I’ve put together a quick ‘getting started with Quarto and Netlify and GitHub (optional) workshop’.

The instructions can be found in the blog post below, or at this website which also includes short screencasts: https://quarto-workshop.netlify.app

What is Quarto?

  • Quarto® is an open-source scientific and technical publishing system built on Pandoc

  • https://quarto.org/

  • Colloquially known as the ‘new R Markdown’


Workshop versions: R 4.2.1, RStudio 2022.07.1.

Note: Quarto can be used without R or RStudio, e.g., with VS Code. But this workshop demonstrates the use of RStudio and includes some R code.

1. Create a new Quarto website project

  • RStudio - New Project - New Directory - Quarto Website

  • Click on Render to have a look at the template.


  • Error: “C:/Program is not recognised as an internal or external command, operable program or batch file.”
    • Make sure the project name and parent folders have no spaces in them (only an issue on some Windows computers).
  • “Quarto Website” is not listed as an option.
    • Make sure your RStudio is version 2022.07.1 or greater.

2. Edit your Quarto website

  • Change the theme in _quarto.yml to anything other than the default.
  • Edit the template content in index.qmd and about.qmd.

3. Add a page to your website

  • Take a copy of an existing page, e.g., about.qmd. Call it penguins.qmd.
  • Edit the title and content of penguins.qmd.
  • Add it to _quarto.yml.

4. Add R code to your website

  • Insert a code chunk.
    • Use the green +C button or Ctrl+Alt+I/Cmd+Opt+I.
  • Add in R code, for example:
#| eval: false

penguins %>% 
  ggplot(aes(species, flipper_length_mm, fill = sex, size = body_mass_g)) +
  geom_jitter(shape = 21, colour = "grey", alpha = 0.8) +
  scale_fill_viridis_d() +
  • Hide the R code and its warnings.
    • Search online for ‘quarto output options’ to copy the relevant YAML options.

    • Displaying code is referred to as ‘echo’.

5. Serve your website using Netlify

  • Find the project and its _site directory on your computer.
    • The Files tab within RStudio shows you the project path. Locate this folder in File Explorer (Windows) or Finder (macOS).
  • Search online for ‘netlify drop’
  • Drag and drop the _site folder there.

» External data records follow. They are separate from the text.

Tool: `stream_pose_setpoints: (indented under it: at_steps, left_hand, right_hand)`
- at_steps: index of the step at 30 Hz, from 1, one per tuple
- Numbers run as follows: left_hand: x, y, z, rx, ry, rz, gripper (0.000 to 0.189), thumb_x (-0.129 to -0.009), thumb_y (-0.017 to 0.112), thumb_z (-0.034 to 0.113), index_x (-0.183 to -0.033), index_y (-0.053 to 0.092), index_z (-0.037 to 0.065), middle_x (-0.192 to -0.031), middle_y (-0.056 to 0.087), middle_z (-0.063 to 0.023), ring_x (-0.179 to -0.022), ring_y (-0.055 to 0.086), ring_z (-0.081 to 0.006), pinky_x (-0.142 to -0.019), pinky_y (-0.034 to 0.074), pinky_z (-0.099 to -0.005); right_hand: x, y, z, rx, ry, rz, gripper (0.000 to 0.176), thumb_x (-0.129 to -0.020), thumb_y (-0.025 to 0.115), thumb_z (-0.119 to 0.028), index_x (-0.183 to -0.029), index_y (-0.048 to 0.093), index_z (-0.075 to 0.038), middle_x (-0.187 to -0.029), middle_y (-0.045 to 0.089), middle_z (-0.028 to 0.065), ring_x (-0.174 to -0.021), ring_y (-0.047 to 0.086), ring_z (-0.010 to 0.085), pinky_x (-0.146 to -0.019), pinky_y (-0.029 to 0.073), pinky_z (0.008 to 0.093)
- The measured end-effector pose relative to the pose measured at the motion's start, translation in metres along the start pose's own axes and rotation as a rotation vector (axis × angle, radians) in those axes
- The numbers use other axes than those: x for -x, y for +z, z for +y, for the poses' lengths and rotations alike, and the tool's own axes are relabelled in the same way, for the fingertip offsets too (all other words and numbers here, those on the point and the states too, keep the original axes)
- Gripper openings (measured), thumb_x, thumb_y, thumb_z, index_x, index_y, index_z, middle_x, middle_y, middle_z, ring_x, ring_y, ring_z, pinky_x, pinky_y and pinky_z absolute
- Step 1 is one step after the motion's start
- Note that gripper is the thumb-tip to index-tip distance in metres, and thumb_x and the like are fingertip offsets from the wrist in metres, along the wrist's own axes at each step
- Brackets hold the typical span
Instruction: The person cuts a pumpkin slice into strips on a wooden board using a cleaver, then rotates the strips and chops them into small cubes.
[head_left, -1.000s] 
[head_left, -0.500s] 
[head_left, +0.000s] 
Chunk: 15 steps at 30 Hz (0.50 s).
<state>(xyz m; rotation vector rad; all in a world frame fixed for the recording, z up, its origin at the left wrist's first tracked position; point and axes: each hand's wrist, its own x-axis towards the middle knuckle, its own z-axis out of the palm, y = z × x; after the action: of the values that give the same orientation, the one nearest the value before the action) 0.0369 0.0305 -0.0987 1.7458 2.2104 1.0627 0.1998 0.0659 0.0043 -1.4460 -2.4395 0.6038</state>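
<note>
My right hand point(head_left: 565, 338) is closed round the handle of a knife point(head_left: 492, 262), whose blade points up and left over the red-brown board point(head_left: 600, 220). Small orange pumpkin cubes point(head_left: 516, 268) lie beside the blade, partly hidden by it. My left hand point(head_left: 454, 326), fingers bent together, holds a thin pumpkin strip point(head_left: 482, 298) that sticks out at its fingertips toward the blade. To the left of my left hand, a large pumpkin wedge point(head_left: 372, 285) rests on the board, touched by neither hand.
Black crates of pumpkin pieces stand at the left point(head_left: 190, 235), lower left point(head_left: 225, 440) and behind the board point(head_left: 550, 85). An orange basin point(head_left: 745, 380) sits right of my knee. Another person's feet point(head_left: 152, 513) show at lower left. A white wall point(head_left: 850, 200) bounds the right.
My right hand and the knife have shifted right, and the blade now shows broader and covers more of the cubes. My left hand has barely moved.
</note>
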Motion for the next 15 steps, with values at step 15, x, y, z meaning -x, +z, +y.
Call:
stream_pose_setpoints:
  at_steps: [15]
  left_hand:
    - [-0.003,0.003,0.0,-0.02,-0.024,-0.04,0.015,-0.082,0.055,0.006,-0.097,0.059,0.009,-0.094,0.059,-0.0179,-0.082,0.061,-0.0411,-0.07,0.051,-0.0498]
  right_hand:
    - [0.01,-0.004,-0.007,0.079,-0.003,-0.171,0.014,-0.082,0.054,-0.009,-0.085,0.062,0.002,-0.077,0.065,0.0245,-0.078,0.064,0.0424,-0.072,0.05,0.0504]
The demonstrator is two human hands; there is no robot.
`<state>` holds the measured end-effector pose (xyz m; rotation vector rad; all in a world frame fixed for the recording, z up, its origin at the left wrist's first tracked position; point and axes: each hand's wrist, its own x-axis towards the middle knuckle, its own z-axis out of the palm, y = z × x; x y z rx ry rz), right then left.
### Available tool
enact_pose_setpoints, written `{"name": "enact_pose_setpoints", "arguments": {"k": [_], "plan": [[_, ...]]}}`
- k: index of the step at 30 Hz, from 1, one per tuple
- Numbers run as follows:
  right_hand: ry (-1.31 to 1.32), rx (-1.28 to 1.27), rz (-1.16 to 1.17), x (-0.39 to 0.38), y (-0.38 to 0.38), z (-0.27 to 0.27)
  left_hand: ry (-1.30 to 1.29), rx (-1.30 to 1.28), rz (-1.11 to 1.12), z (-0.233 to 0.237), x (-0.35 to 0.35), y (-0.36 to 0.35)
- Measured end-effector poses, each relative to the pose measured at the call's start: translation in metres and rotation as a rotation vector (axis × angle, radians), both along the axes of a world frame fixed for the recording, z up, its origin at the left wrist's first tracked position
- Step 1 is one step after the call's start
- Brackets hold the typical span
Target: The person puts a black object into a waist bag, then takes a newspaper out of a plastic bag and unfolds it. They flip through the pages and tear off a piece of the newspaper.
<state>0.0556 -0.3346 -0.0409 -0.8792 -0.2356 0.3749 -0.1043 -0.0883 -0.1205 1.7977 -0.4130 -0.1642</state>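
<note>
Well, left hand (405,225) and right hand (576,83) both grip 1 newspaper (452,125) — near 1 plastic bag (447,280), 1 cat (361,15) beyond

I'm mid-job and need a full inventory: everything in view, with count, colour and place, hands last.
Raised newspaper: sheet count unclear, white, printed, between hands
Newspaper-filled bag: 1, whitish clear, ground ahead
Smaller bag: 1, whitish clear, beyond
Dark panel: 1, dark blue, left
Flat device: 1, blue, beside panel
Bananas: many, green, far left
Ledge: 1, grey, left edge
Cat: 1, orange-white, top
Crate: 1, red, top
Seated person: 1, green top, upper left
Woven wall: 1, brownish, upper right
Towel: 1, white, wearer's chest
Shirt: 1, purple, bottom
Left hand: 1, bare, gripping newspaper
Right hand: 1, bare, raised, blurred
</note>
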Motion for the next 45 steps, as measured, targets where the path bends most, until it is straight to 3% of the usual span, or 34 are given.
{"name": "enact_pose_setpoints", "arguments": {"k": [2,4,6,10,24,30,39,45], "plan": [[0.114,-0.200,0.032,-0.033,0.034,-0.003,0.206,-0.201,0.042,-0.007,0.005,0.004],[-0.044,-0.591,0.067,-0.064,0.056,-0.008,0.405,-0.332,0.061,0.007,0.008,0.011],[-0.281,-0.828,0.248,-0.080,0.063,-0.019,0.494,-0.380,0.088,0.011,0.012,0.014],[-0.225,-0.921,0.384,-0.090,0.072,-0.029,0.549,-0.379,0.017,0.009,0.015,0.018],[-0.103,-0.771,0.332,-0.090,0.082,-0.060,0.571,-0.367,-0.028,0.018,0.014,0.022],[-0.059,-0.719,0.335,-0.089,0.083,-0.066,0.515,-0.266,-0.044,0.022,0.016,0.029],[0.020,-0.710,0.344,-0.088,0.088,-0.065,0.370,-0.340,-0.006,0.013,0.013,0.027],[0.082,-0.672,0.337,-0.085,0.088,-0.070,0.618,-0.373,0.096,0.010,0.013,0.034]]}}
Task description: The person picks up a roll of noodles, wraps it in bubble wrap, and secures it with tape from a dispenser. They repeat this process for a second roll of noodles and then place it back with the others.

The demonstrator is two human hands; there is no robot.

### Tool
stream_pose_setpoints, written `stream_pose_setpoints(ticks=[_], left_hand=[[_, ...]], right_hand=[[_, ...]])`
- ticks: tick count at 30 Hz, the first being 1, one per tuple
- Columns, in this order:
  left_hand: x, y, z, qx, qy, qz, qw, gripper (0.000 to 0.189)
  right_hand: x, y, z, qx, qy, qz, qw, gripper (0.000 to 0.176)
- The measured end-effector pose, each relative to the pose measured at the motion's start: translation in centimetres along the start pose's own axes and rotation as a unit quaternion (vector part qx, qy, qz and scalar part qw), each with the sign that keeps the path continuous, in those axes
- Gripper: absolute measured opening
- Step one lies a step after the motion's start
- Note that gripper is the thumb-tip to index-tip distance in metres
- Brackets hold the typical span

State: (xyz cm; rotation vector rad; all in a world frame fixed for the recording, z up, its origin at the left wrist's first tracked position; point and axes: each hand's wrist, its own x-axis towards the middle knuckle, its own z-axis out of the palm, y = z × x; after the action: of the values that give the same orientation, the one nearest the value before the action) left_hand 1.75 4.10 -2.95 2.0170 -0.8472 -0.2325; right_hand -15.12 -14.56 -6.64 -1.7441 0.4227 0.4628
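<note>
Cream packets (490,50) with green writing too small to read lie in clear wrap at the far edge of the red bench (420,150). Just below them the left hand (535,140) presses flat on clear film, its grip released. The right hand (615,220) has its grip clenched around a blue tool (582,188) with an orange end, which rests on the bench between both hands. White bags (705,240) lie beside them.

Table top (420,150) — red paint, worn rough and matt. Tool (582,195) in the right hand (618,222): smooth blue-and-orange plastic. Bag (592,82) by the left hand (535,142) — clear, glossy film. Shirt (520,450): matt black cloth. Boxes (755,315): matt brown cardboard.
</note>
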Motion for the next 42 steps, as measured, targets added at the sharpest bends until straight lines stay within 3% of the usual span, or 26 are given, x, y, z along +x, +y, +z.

Optional: If want to keep the site for longer than 1h

  • Create a Netlify account (GitHub authentication is convenient). Claim the site.

  • Give it a better URL, e.g., yourname.netlify.app.

    • Site settings - General - Change site name.

    • FYI, custom domains, so getting rid of the trailing netlify.app cost around £20-30 per year.

6. Update your website

  • Edit your website in RStudio. Click Render.
  • In Netlify - Deploys - Drag and drop _site folder to the update area:

Optional advanced: automatic deploys via GitHub

  • If this is the first time you’re using git on your computer, do these things:

    • Install git: https://git-scm.com/downloads

    • Create a GitHub account if you don’t have one already: https://github.com/

    • RStudio, Tools, Global Options, Git/SVN, Create SSH Key.

    • Copy the key over to your GitHub account Settings.

    • Back in RStudio, run these lines in the Shell/Terminal (also under Tools):

git config --global user.email "your@email.com"

git config --global user.name "username"

  • Push your Quarto website project from RStudio to GitHub. Hint: Create a new repository on GitHub first.

  • Make your Netlify automatically update your website when you push to GitHub.

    • Netlify, Site settings, Build & deploy, Link repository.

    • Publish directory: `_site`.

  • Test that it works by editing your website in RStudio, render, commit, push. Tip: for committing multiple files, `git add .` in the Terminal is convenient. It does the same thing as manually ticking everything in the Git tab.